Pengalaman di atas akhirnya betul menjadikan rakyat Papua merasa tidak berdaya karena terus-menerus diperlakukan bukan sebagai manusia yang memiliki harkat dan martabat dengan bangsa-bangsa lain di dunia ini.

ii. Keterpecahan Masyarakat

Kenyataan lain yang dihadapi di Papua dewasa ini adalah keterpecahan antar berbagai pihak yang terus makin tajam. Sejumlah kotak yang makin tak dapat dipertemukan adalah Papua dengan non-Papua, pro-O dengan pro-M[4], Kristen dengan Islam. Masing-masing pihak cenderung menutup diri dalam tempurungnya dan enggan untuk membuka hati dan pikiran guna mengusahakan suasana baru secara bersama.

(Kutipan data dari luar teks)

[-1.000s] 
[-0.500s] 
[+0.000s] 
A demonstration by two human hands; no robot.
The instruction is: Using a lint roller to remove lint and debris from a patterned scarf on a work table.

Kenyataan sedemikian tidak membantu siapapun juga untuk mengadakan dialog apalagi sampai dengan tahap rekonsiliasi.

Semboyan “Papua sebagai zona damai” memang terus dipajang dan diomongkan, tetapi belum sampai pada tahap untuk mengisinya hingga menjadi pedoman kerja yang konkret dan operasional. Langkah dialog antar ghetto tersebut menjadi prasyarat mutlak adanya proses rekonsiliasi yang sejati.

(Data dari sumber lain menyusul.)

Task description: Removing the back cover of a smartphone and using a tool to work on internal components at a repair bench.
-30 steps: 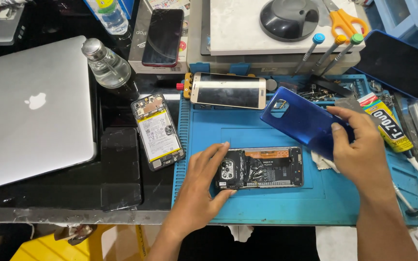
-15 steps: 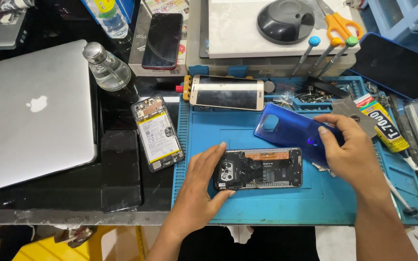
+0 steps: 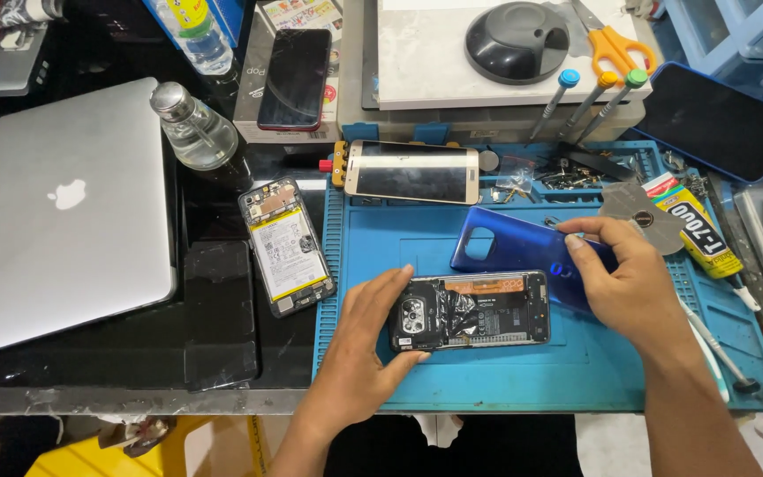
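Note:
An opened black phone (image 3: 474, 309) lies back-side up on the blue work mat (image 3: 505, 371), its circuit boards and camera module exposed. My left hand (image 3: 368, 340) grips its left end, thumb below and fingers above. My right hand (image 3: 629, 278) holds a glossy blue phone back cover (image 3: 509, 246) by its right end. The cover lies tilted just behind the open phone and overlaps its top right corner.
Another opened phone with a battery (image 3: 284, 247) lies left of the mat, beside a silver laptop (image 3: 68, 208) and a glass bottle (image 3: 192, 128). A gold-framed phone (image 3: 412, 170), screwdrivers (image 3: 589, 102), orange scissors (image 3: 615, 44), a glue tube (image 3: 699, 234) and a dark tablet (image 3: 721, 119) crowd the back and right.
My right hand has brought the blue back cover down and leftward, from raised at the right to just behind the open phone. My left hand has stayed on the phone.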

IV. Kemauan Politis dan Perangkat Hukum  

Kemauan politis pemerintah dan perangkat hukum menjadi prasyarat lain bagi terciptanya rekonsiliasi yang tepat. Dalam UU No. 21 tahun 2001 tentang Otsus pasal 46, bahwa KKR “demi pemantapan persatuan dan kesatuan bangsa” berarti KKR sudah dipasung demi kepentingan integrasi negara.

Hal yang sama terjadi jika KKR diarahkan kepada referendum. KKR tidak bisa diabdikan kepada kepentingan politis, tetapi kepada kebenaran dan kepentingan korban. Masyarakat perlu amat kritis dengan ketentuan hukum yang mau tak mau mencerminkan sejauh mana kemauan politis penyelenggara negara dalam KKR.

Dalam draft RUU KKR yang digagas pemerintah menjelaskan bahwa pembentukan KKR di Papua berdasarkan Keputusan Presiden setelah mendapatkan usul dari Gubernur, hal ini sesuai dengan UU Otsus sendiri.

V. Menggali Budaya ‘Pedamaian’ dalam Adat Suku-suku di Papua 

Dalam tradisi budaya suku-suku di Papua sebenarnya terdapat adat yang mengatur soal pendamaian antara pihak-pihak yang berselisih, bertikai, bahkan berperang. Di sejumlah wilayah (misalnya Paniai, Asmat, Balim, Beoga, Ilaga), adat tersebut masih dihidupi oleh suku-suku yang bersangkutan dalam menyelesaikan konflik internal mereka. Warisan adat tersebut dapat dipergunakan sebagai wahana simbolis dalam proses rekonsiliasi juga.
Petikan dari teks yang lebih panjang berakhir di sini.